→ TASK
Every picture should be left out, but the lines below must be repeated exactly.
--- START ---
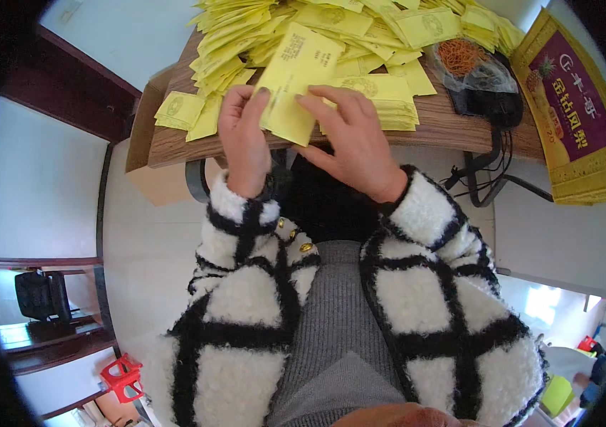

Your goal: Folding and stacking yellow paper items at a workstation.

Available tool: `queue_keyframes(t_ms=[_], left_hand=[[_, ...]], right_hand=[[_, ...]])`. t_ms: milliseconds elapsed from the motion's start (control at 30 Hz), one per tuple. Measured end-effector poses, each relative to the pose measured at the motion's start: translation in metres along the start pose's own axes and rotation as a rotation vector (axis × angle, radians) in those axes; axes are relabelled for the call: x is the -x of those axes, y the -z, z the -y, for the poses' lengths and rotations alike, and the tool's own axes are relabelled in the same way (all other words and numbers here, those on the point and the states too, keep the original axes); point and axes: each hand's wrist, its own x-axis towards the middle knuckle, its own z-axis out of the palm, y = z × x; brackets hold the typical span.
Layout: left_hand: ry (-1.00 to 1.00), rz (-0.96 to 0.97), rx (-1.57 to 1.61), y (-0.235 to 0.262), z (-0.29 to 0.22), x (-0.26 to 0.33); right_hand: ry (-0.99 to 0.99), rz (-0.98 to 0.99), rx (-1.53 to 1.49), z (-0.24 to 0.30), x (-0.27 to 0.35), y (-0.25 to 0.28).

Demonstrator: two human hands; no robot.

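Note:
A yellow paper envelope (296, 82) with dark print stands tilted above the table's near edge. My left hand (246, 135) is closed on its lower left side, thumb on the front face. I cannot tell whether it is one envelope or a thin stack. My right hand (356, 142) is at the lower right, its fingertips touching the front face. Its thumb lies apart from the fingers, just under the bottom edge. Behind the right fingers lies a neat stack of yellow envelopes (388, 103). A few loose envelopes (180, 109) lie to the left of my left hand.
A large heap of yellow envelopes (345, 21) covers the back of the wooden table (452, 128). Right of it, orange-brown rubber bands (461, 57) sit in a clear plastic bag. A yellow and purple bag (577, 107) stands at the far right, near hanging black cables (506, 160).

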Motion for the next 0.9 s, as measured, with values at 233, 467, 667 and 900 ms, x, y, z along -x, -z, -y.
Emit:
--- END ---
→ EXERCISE RESULT
Your goal: Folding and stacking yellow paper items at a workstation.

Available tool: `queue_keyframes(t_ms=[_], left_hand=[[_, ...]], right_hand=[[_, ...]])`. t_ms: milliseconds elapsed from the motion's start (control at 30 Hz), one per tuple. Measured end-effector poses, each relative to the pose measured at the motion's start: translation in metres along the start pose's own axes and rotation as a rotation vector (axis × angle, radians) in those axes; axes are relabelled for the call: x is the -x of those axes, y the -z, z the -y, for the poses' lengths and rotations alike, and the tool's own axes are relabelled in the same way (all other words and numbers here, those on the point and the states too, keep the original axes); point and axes: each hand's wrist, its own x-axis towards the middle knuckle, its own z-axis out of the palm, y = z × x; brackets hold the typical span.
Layout: left_hand: ry (-1.00 to 1.00), rz (-0.96 to 0.97), rx (-1.57 to 1.61), y (-0.235 to 0.262), z (-0.29 to 0.22), x (-0.26 to 0.33); right_hand: ry (-0.99 to 0.99), rz (-0.98 to 0.99), rx (-1.53 to 1.49), z (-0.24 to 0.30), x (-0.27 to 0.35), y (-0.25 to 0.28).

Demonstrator: two human hands; no robot.

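Note:
A yellow paper envelope (296, 82) with dark print stands tilted above the table's near edge. My left hand (246, 135) is closed on its lower left side, thumb on the front face. I cannot tell whether it is one envelope or a thin stack. My right hand (356, 142) is at the lower right, its fingertips touching the front face. Its thumb lies apart from the fingers, just under the bottom edge. Behind the right fingers lies a neat stack of yellow envelopes (388, 103). A few loose envelopes (180, 109) lie to the left of my left hand.
A large heap of yellow envelopes (345, 21) covers the back of the wooden table (452, 128). Right of it, orange-brown rubber bands (461, 57) sit in a clear plastic bag. A yellow and purple bag (577, 107) stands at the far right, near hanging black cables (506, 160).
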
Motion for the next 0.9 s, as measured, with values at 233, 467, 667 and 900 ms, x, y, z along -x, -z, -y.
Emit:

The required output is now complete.